Suppose you have Asset Protection Insurance, and your car is stolen or destroyed in an accident. In that case, the policy will reimburse you for the difference between the amount you paid for the vehicle and its current worth.

If your car or truck is ever stolen and the loss is determined to be total by your insurance company, your asset protection insurance, also known as API, will kick in to help cover the costs.

What's the process?

Suppose your automobile is taken or your insurance provider determines it is a total loss. In that case, you will be compensated based on the current market worth of the vehicle rather than the amount you paid for it initially. This is often a considerably lower number, given that most autos see gradual weight loss over time.

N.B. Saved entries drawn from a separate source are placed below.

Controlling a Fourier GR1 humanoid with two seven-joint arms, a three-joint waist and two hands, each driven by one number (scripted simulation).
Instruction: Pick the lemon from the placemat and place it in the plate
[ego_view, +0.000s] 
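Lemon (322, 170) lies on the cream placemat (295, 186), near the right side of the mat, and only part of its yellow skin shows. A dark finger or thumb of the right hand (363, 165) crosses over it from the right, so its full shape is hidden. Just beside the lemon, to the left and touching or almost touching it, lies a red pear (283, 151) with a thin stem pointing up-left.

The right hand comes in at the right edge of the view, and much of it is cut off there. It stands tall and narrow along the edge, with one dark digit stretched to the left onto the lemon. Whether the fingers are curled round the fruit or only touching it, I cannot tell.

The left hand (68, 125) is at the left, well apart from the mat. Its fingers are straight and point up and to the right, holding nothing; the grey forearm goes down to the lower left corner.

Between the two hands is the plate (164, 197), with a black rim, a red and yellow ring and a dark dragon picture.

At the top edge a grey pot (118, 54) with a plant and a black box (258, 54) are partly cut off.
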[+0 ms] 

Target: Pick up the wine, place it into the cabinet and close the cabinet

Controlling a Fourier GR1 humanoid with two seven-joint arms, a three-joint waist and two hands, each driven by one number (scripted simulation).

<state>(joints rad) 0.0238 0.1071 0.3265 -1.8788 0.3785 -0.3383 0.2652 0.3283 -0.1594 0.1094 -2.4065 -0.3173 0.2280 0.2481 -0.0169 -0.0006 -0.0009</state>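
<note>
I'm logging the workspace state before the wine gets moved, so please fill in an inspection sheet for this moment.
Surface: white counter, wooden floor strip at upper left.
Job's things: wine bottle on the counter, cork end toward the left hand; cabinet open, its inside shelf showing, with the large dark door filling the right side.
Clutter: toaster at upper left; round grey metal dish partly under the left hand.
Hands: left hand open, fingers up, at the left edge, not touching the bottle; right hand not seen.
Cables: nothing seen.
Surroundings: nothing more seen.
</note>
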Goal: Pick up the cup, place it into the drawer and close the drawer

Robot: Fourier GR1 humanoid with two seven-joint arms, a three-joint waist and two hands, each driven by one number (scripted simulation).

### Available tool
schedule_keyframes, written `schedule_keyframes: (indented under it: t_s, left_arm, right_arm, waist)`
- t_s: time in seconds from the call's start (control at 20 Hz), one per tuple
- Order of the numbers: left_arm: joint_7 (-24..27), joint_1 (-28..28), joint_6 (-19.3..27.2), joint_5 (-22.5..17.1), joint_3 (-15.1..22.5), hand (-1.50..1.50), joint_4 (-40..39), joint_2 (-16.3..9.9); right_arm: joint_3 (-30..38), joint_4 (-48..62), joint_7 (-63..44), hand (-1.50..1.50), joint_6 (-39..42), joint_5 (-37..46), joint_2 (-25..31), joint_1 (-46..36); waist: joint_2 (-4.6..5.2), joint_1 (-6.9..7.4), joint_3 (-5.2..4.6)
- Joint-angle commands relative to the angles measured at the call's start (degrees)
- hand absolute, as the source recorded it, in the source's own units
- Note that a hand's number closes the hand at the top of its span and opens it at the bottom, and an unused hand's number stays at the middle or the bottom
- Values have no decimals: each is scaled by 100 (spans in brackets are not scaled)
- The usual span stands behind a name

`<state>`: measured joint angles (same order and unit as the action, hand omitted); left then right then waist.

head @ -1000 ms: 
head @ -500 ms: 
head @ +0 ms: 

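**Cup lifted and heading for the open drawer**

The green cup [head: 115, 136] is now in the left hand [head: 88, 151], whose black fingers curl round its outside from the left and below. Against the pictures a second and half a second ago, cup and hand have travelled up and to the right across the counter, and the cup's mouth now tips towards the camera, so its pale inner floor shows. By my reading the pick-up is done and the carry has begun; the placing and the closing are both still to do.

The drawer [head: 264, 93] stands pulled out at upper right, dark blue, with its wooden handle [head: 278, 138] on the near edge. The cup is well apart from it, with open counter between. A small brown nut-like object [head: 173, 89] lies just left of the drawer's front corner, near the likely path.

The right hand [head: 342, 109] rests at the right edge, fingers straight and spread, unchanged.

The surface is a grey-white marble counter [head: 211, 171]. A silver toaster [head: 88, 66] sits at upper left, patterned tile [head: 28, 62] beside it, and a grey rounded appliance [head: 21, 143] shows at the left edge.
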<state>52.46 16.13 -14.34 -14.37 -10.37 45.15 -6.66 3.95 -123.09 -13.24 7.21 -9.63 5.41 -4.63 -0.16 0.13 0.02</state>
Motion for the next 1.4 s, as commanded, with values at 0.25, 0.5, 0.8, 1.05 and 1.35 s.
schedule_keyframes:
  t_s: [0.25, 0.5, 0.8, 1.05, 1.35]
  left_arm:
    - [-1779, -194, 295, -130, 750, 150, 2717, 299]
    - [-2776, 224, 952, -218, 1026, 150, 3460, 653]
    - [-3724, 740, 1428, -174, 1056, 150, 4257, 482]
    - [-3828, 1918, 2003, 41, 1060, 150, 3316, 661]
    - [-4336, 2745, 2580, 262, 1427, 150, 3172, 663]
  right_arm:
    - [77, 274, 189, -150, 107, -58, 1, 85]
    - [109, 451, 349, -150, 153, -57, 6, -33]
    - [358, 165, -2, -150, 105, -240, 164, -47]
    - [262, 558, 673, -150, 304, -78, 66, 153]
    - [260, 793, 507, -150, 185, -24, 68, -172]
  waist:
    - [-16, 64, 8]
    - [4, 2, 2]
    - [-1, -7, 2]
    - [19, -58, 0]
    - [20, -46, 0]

API will pay the deficit so that you do not have to use your savings or take out other loans to purchase a new car equivalent to the one you lost.

Suppose your automobile is stolen or written off. In that case, your commercial insurance company will likely only compensate you for its current market value, less than the amount still owed on any loans or leases you may have taken out to purchase the vehicle.

Whether you wish to replace the car or pay off the present loan, you must calculate the difference between the two options.

If the total amount of your outstanding debts or the net invoice price you paid for your vehicle is more than the current value of your car on the market, your asset protection insurance will reimburse you for the difference.